ÉPISODE 15 : INÈS BENLLOCH JOINT LE 


COMMISSAIRE AGHILAS

 


Une fois le Ministre de l’Enseignement supérieur parti, Inès nota ses premières impressions sur l’homme qui était là en face d’elle quelques minutes plus tôt.

Son mensonge lui sauta aux yeux : Il avait dit être venu à pied, à titre d’entraînement dans le cadre de sa préparation au marathon de New York, or elle l’avait vu monter dans sa voiture de fonction. Certes, il s’agissait d’un détail mais ce mensonge prouvait qu’il pouvait ne pas dire la vérité sur d’autres aspects de sa vie et plus précisément sur sa relation passée avec Laurence Devieille. Inès Benlloch ne pouvait donc pas se contenter de ce qu’il voulait bien lui dire et il lui était nécessaire de rassembler le plus d’informations possibles et fiables sur le jeune Ministre. Dans ce but, elle décida de joindre le commissaire Aghilas.

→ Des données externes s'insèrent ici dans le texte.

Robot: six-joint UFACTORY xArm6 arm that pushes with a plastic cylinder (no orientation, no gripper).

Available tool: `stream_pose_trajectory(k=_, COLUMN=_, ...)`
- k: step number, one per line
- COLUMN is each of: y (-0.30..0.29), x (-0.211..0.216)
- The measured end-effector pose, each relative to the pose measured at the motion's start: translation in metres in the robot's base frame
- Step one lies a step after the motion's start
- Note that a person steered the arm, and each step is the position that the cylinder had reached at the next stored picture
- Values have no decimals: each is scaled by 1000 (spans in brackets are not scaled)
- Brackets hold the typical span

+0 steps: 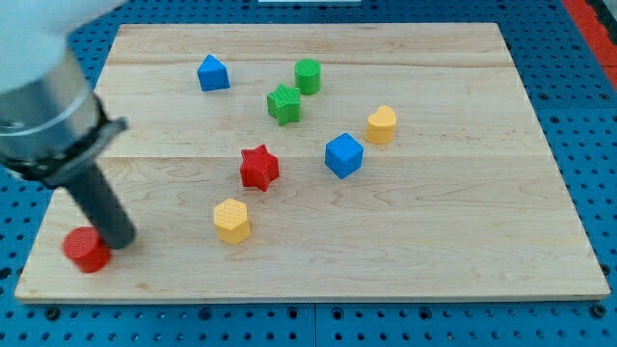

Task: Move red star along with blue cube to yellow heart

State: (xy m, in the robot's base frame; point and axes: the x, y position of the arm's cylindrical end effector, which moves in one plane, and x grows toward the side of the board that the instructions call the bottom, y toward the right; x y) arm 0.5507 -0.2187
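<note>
The red star point(258, 167) lies near the board's middle. The blue cube point(343, 155) sits to its right, with a gap between them. The yellow heart point(381, 124) is up and right of the blue cube, close to it. My tip point(120, 241) is at the view's lower left, touching the right side of a red cylinder point(87, 250), far left of the red star.
A yellow hexagonal block point(231, 221) lies below the red star. A green star point(283, 104) and a green cylinder point(308, 75) sit above the middle. A blue triangular block point(212, 73) is at the upper left. The wooden board point(463, 231) rests on a blue pegboard.
</note>
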Motion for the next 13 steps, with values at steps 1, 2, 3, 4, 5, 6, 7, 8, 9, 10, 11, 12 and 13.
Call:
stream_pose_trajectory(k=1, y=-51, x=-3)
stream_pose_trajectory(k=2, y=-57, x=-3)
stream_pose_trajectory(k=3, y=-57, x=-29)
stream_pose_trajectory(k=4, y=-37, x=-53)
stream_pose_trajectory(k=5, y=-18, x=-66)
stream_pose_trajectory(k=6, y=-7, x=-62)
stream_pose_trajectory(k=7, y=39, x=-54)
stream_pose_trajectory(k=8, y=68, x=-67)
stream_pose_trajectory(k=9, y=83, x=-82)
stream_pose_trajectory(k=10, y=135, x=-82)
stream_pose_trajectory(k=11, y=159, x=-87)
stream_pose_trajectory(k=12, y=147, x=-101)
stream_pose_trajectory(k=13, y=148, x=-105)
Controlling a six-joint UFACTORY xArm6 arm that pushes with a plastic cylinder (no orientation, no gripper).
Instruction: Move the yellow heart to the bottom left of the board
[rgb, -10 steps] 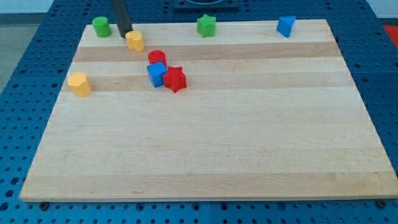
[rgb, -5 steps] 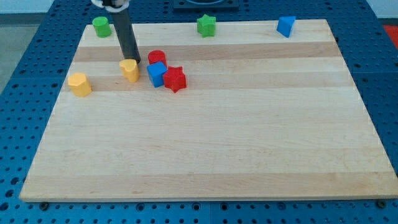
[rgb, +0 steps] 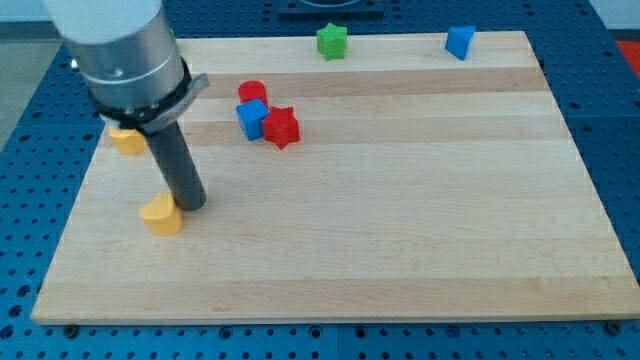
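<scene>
The yellow heart (rgb: 161, 215) lies on the wooden board (rgb: 400, 220) at the view's left, a little below the middle. My tip (rgb: 193, 205) rests on the board right against the heart's upper right side. The rod and the grey arm body rise from it toward the view's top left.
A yellow block (rgb: 126, 141) sits at the left edge, partly hidden by the arm. A red cylinder (rgb: 251, 91), a blue cube (rgb: 251, 118) and a red star (rgb: 282, 127) cluster at upper centre. A green star (rgb: 331, 41) and a blue block (rgb: 459, 42) sit along the top edge.
My tip has pushed the yellow heart from near the top left down toward the view's bottom left. The arm now covers the green block at the top left corner.
</scene>
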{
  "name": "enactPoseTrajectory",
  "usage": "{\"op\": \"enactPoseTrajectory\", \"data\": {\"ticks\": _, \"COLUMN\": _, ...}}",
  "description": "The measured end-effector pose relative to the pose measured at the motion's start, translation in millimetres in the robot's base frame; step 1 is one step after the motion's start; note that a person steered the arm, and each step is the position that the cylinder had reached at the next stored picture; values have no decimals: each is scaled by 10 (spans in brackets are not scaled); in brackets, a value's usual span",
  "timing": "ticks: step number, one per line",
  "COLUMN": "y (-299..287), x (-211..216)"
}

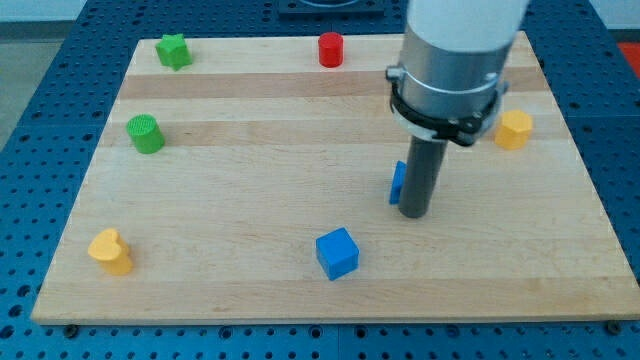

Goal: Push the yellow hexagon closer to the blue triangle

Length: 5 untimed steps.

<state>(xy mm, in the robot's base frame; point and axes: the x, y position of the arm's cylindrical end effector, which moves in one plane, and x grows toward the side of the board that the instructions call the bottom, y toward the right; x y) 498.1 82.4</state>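
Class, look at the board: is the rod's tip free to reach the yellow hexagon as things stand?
Probably yes. My tip rests beside the blue triangle, and bare board lies between it and the yellow hexagon toward the view's right; no block stands in between.

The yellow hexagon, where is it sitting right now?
The yellow hexagon sits near the board's right edge, toward the view's top, right of my tip and the blue triangle.
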Motion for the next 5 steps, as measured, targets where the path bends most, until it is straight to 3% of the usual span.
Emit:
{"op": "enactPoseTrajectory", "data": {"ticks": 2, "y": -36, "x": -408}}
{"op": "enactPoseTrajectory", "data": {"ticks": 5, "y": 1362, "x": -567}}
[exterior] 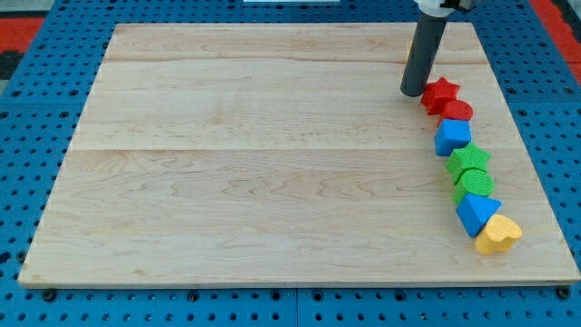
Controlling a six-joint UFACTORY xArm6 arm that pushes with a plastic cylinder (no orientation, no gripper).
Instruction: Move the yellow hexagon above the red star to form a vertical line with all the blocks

—Bonjour commissaire, Inès Benlloch. Je tenais à vous informer de la mission d’enquête que vient de me confier Donatien Donato. Il sort de mon bureau à cet instant. 

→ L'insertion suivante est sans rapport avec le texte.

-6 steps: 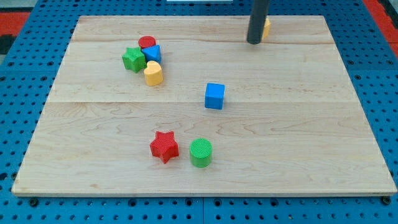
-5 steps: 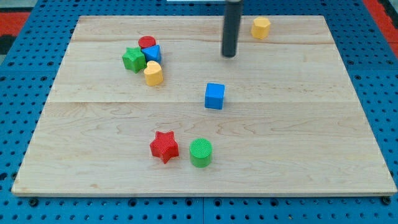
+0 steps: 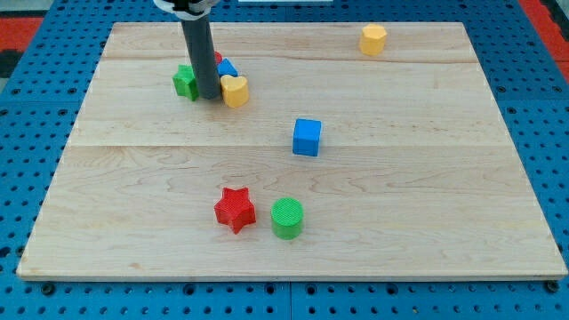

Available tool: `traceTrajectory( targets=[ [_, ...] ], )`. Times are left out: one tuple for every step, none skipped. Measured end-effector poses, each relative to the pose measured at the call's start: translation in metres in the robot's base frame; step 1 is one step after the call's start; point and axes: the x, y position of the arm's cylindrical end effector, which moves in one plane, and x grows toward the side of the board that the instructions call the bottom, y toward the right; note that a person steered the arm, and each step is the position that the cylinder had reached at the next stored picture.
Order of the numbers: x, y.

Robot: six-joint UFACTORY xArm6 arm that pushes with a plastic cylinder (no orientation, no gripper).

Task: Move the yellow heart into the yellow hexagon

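1. Board [image 3: 498,178]: pale wood; wide bare stretch between heart and hexagon along view's top; right half holds only blue cube [image 3: 307,137], mid-board.
2. Hexagon [image 3: 373,38]: yellow, near top edge, right of centre, nothing beside it.
3. Heart [image 3: 235,90]: yellow, top-left area, lobes up, lit top face; just right of my tip [image 3: 208,95], touching or nearly so.
4. Cluster by rod: green star [image 3: 185,81] at left, blue block [image 3: 228,68] and red block [image 3: 217,59] behind, partly hidden.
5. Rod end: no gripper fitted, so open/closed state can't be told.
6. Near bottom: red star [image 3: 235,209], green cylinder [image 3: 286,218], side by side.
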Motion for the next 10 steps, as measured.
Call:
traceTrajectory(
  targets=[
    [-0.014,0.0],
    [-0.012,0.011],
    [0.016,0.002],
    [0.012,0.052],
    [-0.014,0.119],
    [-0.036,0.135],
    [-0.036,0.103],
    [-0.059,0.095],
    [-0.074,0.111],
    [-0.074,0.169]
  ],
)
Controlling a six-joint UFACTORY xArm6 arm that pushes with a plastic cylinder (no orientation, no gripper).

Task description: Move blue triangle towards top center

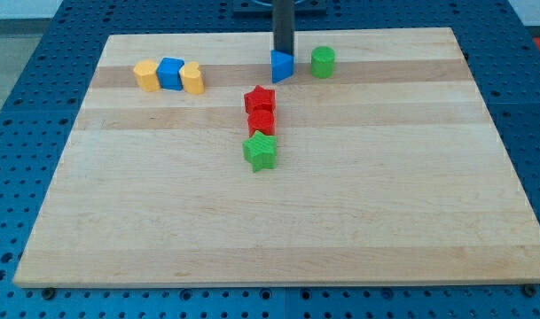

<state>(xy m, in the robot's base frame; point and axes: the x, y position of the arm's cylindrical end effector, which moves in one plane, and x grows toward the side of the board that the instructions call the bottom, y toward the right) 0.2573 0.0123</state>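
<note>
The blue triangle (pixel 281 66) stands near the view's top centre on the wooden board (pixel 278 213). My dark rod comes down from the view's top, and my tip (pixel 283 53) is right at the triangle's top edge, touching or almost touching it. A green cylinder (pixel 322 62) stands just to the triangle's right, a small gap apart.
A red star (pixel 260 99) and a red block (pixel 262 121) sit in a column below the triangle, with a green star (pixel 261 151) under them. At the upper left, a blue block (pixel 170 73) sits between two yellow blocks (pixel 146 75) (pixel 191 78).
</note>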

Sans doute surpris, le commissaire Ali Aghilas laissa passer quelques secondes puis il répondit :

— Bonjour Inès, puisqu’il en est ainsi, nous serons amenés à nous rencontrer régulièrement pour parler de cette affaire même si elle m’a été retirée. Dorénavant, appelez-moi par mon deuxième prénom, Zireg, plus original qu’Ali que j’utilise dans mes fonctions officielles. 

— OK, Zireg.

— Soyons concrets, en quoi puis-je vous aider ?

— Votre situation de commissaire au Bastion vous donne accès à des fiches sur l’entourage de Laurence Devieille auxquelles je n’ai qu’un accès détourné. Certes, je peux recourir aux services de l’un de mes anciens collègues, mais cela me prend du temps et peut mettre mes copains en difficulté si notre lien était découvert. Les médias vont être à l’affût, un ministre et pas le moindre, était l’ex-petit ami de la victime. 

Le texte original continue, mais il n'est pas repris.